Il faut prendre soin, à mon sens, d’éviter de personnaliser les débats ou de ne focaliser son attention que sur une seule organisation à la surface militante extrêmement réduite malgré ses relais – jadis ? – significatifs dans les milieux médiatiques ou universitaires. Pour ma part, ainsi que je n’ai eu de cesse de le répéter dans les débats auxquels j’ai participés, si j’ai des divergences de fond avec les « Indigènes » – comme avec d’autres groupes réactionnaires du même acabit –, c’est surtout l’attitude de certains pans de la « gauche de la gauche » qui me pose problème en raison de leur complaisance avec les thèses de cette mouvance qu’ils valident et diffusent au nom de la solidarité avec ceux qu’ils appellent désormais « racisés », « descendants de l’immigration post-coloniale » ou, plus simplement, Musulmans. Et cela sans penser un seul instant aux individus qui rejettent ces nouvelles appellations d’origine contrôlées ou à leurs propres camarades qui interviennent dans les luttes sociales sans ressentir la nécessité de faire de leur héritage familial un motif de récriminations perpétuelles contre l’universalisme révolutionnaire et le mouvement ouvrier.

Jean-François Bayart a eu une position particulière dans le champ universitaire suite à l’appel des « Indigènes » en publiant plusieurs textes critiquant frontalement les études postcoloniales. Mais il ne fut pas le seul puisque j’ai aussi mentionné dans mon essai les contributions de Romain Bertrand et Pierre Boilley chez les universitaires, sans oublier Daniel Bensaïd qui parlait, très justement, de la « mythologie des origines ». J’aurais pu ajouter, parmi les personnes ayant exprimé leur refus de s’associer à cet appel, Michel Tubiana, président de la Ligue des droits de l’Homme, qui déclarait : « On ne lutte pas contre la domination et les discriminations par la simplification ni par le simple rappel du passé » (Le Monde, 22 février 2005).

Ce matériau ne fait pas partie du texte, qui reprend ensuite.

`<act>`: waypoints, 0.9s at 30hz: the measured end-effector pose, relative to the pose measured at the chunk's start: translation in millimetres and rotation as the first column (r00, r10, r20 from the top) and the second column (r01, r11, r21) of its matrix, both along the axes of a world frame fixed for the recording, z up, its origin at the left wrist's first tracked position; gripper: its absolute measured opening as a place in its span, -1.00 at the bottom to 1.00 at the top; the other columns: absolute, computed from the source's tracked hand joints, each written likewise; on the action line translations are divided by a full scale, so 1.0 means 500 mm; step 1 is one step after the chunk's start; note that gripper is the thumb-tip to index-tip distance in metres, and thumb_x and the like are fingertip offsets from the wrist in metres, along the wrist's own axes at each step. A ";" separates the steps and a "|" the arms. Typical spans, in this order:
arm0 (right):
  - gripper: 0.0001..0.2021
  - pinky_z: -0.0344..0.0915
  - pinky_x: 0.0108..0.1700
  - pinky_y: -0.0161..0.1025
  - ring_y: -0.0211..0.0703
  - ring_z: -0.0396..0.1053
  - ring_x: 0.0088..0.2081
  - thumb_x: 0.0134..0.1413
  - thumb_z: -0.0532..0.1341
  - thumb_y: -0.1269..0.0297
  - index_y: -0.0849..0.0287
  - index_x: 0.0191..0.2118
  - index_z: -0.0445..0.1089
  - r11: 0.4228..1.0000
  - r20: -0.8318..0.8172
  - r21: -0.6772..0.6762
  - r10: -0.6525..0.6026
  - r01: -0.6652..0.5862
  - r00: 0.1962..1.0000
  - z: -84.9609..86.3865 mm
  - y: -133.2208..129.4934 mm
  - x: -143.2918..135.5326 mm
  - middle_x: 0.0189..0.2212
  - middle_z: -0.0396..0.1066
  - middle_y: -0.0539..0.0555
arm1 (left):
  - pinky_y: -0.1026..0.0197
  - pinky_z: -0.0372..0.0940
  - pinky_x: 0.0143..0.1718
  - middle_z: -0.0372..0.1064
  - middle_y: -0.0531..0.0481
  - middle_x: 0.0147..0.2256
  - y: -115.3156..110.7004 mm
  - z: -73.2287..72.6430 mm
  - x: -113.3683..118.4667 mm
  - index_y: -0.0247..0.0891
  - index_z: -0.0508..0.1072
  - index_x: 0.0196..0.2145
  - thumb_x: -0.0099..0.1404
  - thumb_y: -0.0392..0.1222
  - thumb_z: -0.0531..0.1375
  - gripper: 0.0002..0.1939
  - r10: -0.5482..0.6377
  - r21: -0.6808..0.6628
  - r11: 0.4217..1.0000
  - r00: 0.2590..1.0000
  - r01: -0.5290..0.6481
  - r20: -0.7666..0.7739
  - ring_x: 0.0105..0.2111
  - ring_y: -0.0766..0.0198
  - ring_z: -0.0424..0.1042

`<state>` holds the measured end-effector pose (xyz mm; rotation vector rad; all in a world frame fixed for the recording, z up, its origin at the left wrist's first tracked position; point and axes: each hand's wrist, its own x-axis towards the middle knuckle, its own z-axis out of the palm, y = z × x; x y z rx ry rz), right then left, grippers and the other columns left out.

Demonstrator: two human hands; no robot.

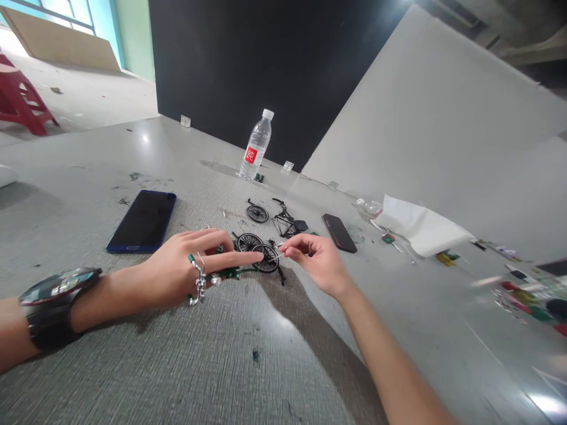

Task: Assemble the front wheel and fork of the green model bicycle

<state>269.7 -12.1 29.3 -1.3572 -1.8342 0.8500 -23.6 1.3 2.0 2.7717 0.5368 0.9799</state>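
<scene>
My left hand (190, 262) is wrapped around a green miniature bicycle (230, 272), its index finger stretched onto one of the black spoked wheels (268, 267). Silver handlebars (200, 282) with green grips stick out below the knuckles. Part of the bicycle's frame is hidden by the fingers. Beside that wheel, my right hand (316, 260) has thumb and index finger pinched on a thin, pale, pin-like piece (280, 254), too small to name surely. Just beyond the hands lie a loose black wheel (257, 213) and a black miniature bicycle frame (283, 221).
A phone with a blue edge (142, 221) lies left of the hands, a black phone (339, 232) to the right. Behind stands a water bottle (257, 144). Farther right are white paper (423, 227) and another clear bottle (370, 206). A black panel (266, 65) rises behind.
</scene>
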 end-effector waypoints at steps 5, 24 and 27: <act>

Ou encore, sur un autre plan, Serge Quadruppani qui écrivait : « il s’agirait encore et toujours de se placer dans une posture de soutien à l’opprimé et donc (…) se mettre à leur service en renonçant à tout esprit critique sur les oppressions concrètes, religieuses et machistes, qui sévissent en ces milieux populaires » (No Pasaran, février 2005).

De la même manière, quel sens donner au concept de « race » dans les discours de Bouteldja ? Ne s’agit-il pas du renouvellement d’un clivage identitaire propre au sarkozysme notamment qui installe de nouveau une essentialisation par la promotion d’une race, concept lui-même confus et erroné puisque, comme le dites, chez Bouteldja se met en place ce que vous nommez très justement une « fumeuse race sociale » ? En quoi chez elle la « race » sert-elle à fabriquer de la polémique au lieu d’œuvrer à la politique ?

La nouvelle vigueur donnée à la diffusion de la notion de « race » dans les espaces intellectuels et militants doit beaucoup à la propagation des analyses conceptualisées sur les campus nord-américains et issues pour la plupart des études subalternes, postcoloniales ou se réclamant de l’intersectionnalité avec le triptyque : « race », genre, classe.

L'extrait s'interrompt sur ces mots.